Sin embargo, aquella
mañana me levanté hecho unos zorros. Gripazo y una gastroenteritis que me
barría. Pero no podía dejar pasar aquella oportunidad. Así que hice de tripas
corazón y me puse en marcha. Me aseé levemente, tampoco es que me hiciera mucha
falta. Llovía a mares y no tenía ni un triste paraguas, así que imaginaos la
caladura. A mi flojera intestinal tuve que añadir que pisé una mierda de perro
al tiempo que un cuervo practicaba su puntería. Una gitana me echó mal de ojo
por no sé qué de un romero. Un carterista me robó el poco dinero que tenía
encima, así que me tuve que colar en el autobús, con la mala fortuna de que
volcó al entrar en una rotonda debido al volantazo que tuvo dar el conductor al
intentar evitar el choque con un repartidor de comida china made in Vallecas.
Hundido y derrotado, me
cobijé de tanto incidente en una cabina de teléfono azul. Con la última peseta
que me quedaba, me rendí, llorando, y llamé a mi madre, que no había querido
volver a saber nada de mí. Le expliqué mis últimas desventuras y, rebuscando en
el fondo de su corazón ese amor de madre innegociable, lo más cariñoso que
acertó a decir fue:
–Está claro que ese
trabajo no es para ti. Las señales son evidentes. Tú mismo te tenías que haber
preguntado ¿será esto una premonición? Vete para casa, anda. Además, sea para
lo que sea, seguro que lo harías mal, como lo has hecho todo en la vida.
Y colgó. Sin más. Con
la frialdad de una daga de acero. Pero, en vez de hundirme, me espoleó, y saqué
fuerzas que desconocía estaban dentro de mi ser para correr como un loco
desquiciado. Kilómetros. Y llegar. Por fin llegar a un sitio a la hora
concertada.
La silueta fantasmal
del ecléctico y abandonado Palacio del Canto del Pico era aterradora bajo la
luz escarlata del atardecer. Erigido sobre un promontorio granítico, regalaba
una incomparable panorámica de Madrid desde aquel rincón olvidado de la sierra
noroccidental. Una mujer ataviada con ropajes de enferma salió de aquel
caserón, se acercó con una sonrisa tierna y me clavó una jeringuilla en el
brazo. Perdí el conocimiento al instante, y de ahí en adelante, el resto de la
historia se mueve entre terrenos nebulosos y efluvios de mi mente.
Creo recordar el
desfile de una serie de personas influyentes, que aseguraban formar parte de
unos supuestos grupos de poder y sociedades secretas de los que no había oído
hablar en mi vida: que si Rosacruces, Masones, Illuminati, Bilderberg… y unas
amenazas de que si no cumplía con lo pactado… –solo de pensarlas se me encoge
el alma.
Mi siguiente recuerdo
es estar nuevamente tirado en ese habitáculo inmundo lleno de mugre. Pero con
mi contrato laboral firmado.
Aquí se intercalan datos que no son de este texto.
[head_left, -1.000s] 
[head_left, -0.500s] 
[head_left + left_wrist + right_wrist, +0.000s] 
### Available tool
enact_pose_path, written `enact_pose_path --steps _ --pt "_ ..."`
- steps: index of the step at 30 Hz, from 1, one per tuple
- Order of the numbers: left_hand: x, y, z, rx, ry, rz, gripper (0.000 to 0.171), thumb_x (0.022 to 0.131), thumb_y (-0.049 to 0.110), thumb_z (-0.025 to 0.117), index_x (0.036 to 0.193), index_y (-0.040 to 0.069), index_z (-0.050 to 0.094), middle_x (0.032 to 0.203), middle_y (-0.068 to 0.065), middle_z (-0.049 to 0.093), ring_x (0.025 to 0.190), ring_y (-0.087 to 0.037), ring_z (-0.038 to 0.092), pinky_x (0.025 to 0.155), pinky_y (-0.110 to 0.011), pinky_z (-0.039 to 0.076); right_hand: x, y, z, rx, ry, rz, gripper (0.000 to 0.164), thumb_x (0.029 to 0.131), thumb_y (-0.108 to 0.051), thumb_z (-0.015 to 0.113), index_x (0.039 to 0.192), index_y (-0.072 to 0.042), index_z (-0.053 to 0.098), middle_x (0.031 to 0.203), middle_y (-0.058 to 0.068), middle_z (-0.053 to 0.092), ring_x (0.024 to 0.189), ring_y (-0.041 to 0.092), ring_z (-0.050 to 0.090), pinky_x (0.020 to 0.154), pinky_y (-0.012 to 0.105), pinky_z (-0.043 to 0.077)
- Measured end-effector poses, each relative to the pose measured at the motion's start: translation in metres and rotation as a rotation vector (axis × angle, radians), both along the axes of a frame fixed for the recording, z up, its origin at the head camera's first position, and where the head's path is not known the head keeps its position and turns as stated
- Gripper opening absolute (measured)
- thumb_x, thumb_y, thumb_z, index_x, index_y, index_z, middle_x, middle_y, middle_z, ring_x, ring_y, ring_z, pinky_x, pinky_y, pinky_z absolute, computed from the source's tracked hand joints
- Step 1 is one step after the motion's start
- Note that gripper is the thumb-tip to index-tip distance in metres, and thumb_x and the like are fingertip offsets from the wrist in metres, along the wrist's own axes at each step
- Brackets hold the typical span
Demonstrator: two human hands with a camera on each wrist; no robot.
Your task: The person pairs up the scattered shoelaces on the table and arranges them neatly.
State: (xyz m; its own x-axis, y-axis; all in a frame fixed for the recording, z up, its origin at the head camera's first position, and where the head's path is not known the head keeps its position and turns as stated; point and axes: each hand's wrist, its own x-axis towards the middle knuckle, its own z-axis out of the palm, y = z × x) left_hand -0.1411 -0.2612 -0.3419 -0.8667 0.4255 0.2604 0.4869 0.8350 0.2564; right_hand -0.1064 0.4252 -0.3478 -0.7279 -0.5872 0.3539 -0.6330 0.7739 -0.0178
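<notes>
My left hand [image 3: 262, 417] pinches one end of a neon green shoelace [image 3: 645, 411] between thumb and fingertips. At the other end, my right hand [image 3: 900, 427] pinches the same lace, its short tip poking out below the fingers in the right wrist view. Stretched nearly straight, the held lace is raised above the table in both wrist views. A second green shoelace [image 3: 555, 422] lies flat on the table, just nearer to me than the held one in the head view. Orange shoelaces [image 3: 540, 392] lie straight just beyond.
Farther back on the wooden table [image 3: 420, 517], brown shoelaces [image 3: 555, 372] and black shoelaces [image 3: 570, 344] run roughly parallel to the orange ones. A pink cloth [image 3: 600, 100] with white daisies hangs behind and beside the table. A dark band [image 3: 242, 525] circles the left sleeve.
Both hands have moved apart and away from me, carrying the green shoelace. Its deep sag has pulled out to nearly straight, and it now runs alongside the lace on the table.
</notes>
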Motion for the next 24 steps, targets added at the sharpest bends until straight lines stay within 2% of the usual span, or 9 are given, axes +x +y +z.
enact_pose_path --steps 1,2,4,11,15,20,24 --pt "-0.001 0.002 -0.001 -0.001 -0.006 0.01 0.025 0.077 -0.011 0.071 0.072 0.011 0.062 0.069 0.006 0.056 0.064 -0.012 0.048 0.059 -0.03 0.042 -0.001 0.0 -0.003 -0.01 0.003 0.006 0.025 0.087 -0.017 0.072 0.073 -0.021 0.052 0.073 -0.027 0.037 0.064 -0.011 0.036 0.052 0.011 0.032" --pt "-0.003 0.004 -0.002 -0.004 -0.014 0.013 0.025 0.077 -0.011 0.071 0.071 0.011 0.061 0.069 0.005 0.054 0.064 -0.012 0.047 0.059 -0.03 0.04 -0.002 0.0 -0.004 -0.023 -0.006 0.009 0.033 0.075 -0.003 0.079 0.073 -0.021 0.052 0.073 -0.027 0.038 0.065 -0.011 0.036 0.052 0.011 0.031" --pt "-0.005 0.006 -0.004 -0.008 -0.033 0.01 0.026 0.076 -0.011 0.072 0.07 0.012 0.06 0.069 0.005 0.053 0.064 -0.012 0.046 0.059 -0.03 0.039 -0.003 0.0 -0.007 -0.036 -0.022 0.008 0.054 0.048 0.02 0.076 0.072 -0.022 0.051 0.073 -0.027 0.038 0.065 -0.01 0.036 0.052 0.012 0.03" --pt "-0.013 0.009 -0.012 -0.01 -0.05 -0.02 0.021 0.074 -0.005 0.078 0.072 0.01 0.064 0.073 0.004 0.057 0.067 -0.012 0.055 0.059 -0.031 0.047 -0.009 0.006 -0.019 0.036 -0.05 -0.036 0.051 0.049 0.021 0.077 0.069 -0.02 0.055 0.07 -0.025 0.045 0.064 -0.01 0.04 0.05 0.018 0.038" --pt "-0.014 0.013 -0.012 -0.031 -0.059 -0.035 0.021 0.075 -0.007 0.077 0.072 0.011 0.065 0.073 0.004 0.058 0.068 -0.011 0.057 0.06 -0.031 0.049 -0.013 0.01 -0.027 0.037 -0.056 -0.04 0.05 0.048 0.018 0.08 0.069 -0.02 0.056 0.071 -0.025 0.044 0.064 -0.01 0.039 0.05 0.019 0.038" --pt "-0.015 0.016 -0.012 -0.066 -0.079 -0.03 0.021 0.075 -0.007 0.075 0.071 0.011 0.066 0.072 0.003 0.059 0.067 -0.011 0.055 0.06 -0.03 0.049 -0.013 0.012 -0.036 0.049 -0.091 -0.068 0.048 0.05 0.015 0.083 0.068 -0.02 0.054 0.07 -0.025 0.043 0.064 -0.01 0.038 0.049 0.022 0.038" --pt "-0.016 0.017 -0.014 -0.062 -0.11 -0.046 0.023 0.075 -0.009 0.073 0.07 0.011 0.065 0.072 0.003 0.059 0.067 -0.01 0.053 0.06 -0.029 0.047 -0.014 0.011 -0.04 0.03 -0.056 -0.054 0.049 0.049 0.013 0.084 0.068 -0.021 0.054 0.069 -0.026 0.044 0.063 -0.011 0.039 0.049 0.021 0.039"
Y ahí que llevo ya camino de veintitrés años.
Deben de estar contentos los jefes, no me ha caído ninguna reprimenda. Así que
a seguir así, dándolo todo. Motivación máxima.
¿Que en qué consistía
la oferta de empleo? Ah, claro, perdonadme, con tanto lío me había olvidado de
contaros lo fundamental. Fui seleccionado como la persona más adecuada para
ejercer la labor, desde el día 1 de enero del año 2001, de guionista del siglo
XXI… ¿A que no lo estoy haciendo tan mal como presagió mi madre?